If you swim through the marketing soup, and the NIST web site, you eventually get to the page about Electric Field Metrology[1], which is what they're really talking about.

Making something relatable to the layman on the street out of this technology is obviously at the limits of marketing and imagination. There's a far more relatable story in there somewhere, but I'm not seeing it right now. Unfortunately, if you can't explain it to the layman, you can't get more funding, which is why they push stories like this, instead of just trusting the institutions to spend research funding wisely.

--- Edit/Append ---

Here you can see a paper from last year[2] where they're hoping to use similar effects as a cheaper way to measure voltages at high precision.

Here's a paper from 2019[3] where they use similar effects to measure RF voltages of ~5 Kv/M in a sub-millimeter gap. It's not very sensitive, in practical terms, but if it can be made linear, it offers a way forward to very accurate measurements of such fields that aren't subject to the vagaries of transistors that drift in parameters over time.

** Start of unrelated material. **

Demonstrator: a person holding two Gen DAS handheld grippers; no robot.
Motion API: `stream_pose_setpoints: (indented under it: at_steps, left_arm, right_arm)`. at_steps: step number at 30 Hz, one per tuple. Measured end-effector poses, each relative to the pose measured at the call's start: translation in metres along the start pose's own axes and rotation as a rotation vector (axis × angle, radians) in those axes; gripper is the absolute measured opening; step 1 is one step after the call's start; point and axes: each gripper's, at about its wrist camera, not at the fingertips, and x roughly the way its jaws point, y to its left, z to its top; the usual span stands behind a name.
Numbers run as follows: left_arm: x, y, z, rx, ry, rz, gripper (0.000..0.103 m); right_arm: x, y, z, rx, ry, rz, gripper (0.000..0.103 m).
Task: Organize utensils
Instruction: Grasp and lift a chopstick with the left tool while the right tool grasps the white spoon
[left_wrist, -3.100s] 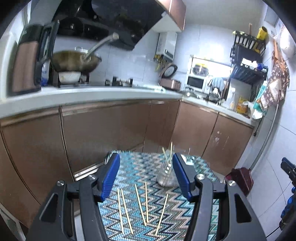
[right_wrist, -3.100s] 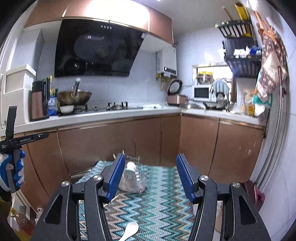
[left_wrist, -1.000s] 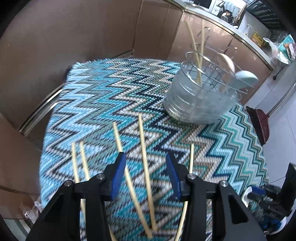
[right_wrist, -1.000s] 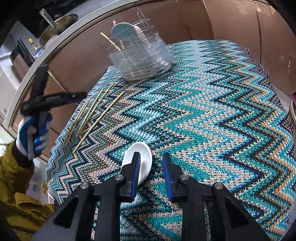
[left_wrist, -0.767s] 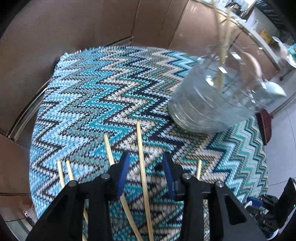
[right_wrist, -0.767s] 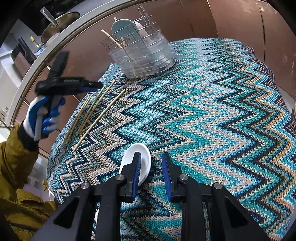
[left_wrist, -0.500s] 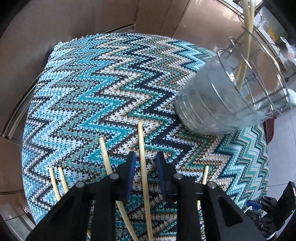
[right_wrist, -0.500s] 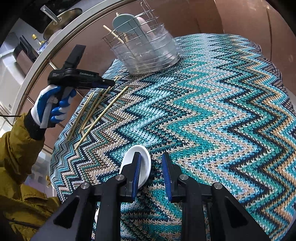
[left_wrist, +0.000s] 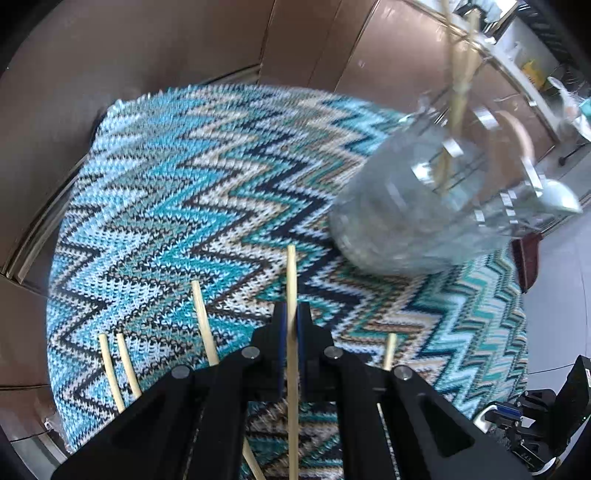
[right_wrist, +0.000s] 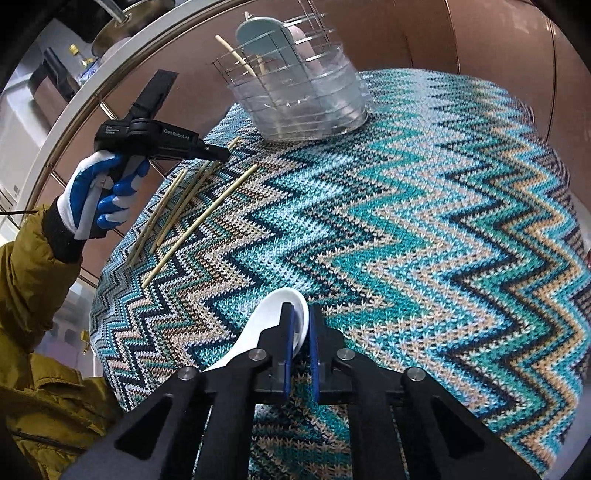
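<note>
Pick-up step: the left tongs (left_wrist: 291, 325) have just closed on one chopstick (left_wrist: 291, 280) lying on the worktop (right_wrist: 424, 229), the right tongs (right_wrist: 300, 325) on the white spoon (right_wrist: 275, 314); next, lift both clear and carry them to the caddy (right_wrist: 299, 99).

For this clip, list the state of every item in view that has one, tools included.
left tool: jaws just closed, shut on one chopstick
held chopstick: between the left tool's pads, on or just above the cloth
other chopsticks: lying loose on the cloth
right tool: jaws just closed, shut on the spoon's rim
white spoon: bowl up, low at the cloth
utensil holder: upright, holding chopsticks and spoons
zigzag cloth: spread flat
</note>
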Motion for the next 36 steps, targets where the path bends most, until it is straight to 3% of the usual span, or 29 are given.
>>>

It's the ability to measure things without relying on the manufactured characteristics of a physical object that makes this technology valuable. Just as atomic clocks eliminate the need to trust that a particular Quartz crystal is made precisely enough (and hasn't been damaged or aged too long), or the measurement of length no longer relies on a specific bar stored in a building in France, this technology could offer yet another quantum based method of measurement which depends on the fact that all atoms of a given atom are identical, and thus not subject to that variation.

Currently, there are no quantum based voltage standards that scale well past 10 volts and remain cost effective. This may extend that range to 10kv or beyond.

  1 - https://www.nist.gov/noac/technology/magnetic-and-electric-fields/electric-field-metrology

  2 - https://arxiv.org/pdf/2110.02335.pdf

  3 - https://par.nsf.gov/servlets/purl/10108099


Wouln't this approach be useful to miniaturize antennas?


Not really, the sensitivities demonstrated are quite low in terms of what you can pick up with an antenna. Radios that were around in the 1950s routinely pick up 1 microvolt signals, which it turns out is about all you'll ever need. Noise from the environment swamps out any weaker signals.


"Now we are doing video streaming and quantum gaming, streaming video games through the atoms. We basically encoded the video game onto a signal and detected it with the atoms. The output is fed directly into the TV.”

I'm sorry, what? Quantum Gaming? Ridiculous.


You're right to be scornful. They should have included NFTs!


I have difficulties to reconcile "Atom-based communications systems are of practical interest because they could be physically smaller and more tolerant of noisy environments than conventional electronics."

and

"NIST’s receiver uses atoms prepared in high-energy “Rydberg” states, which are unusually sensitive to electromagnetic fields, including radio signals. "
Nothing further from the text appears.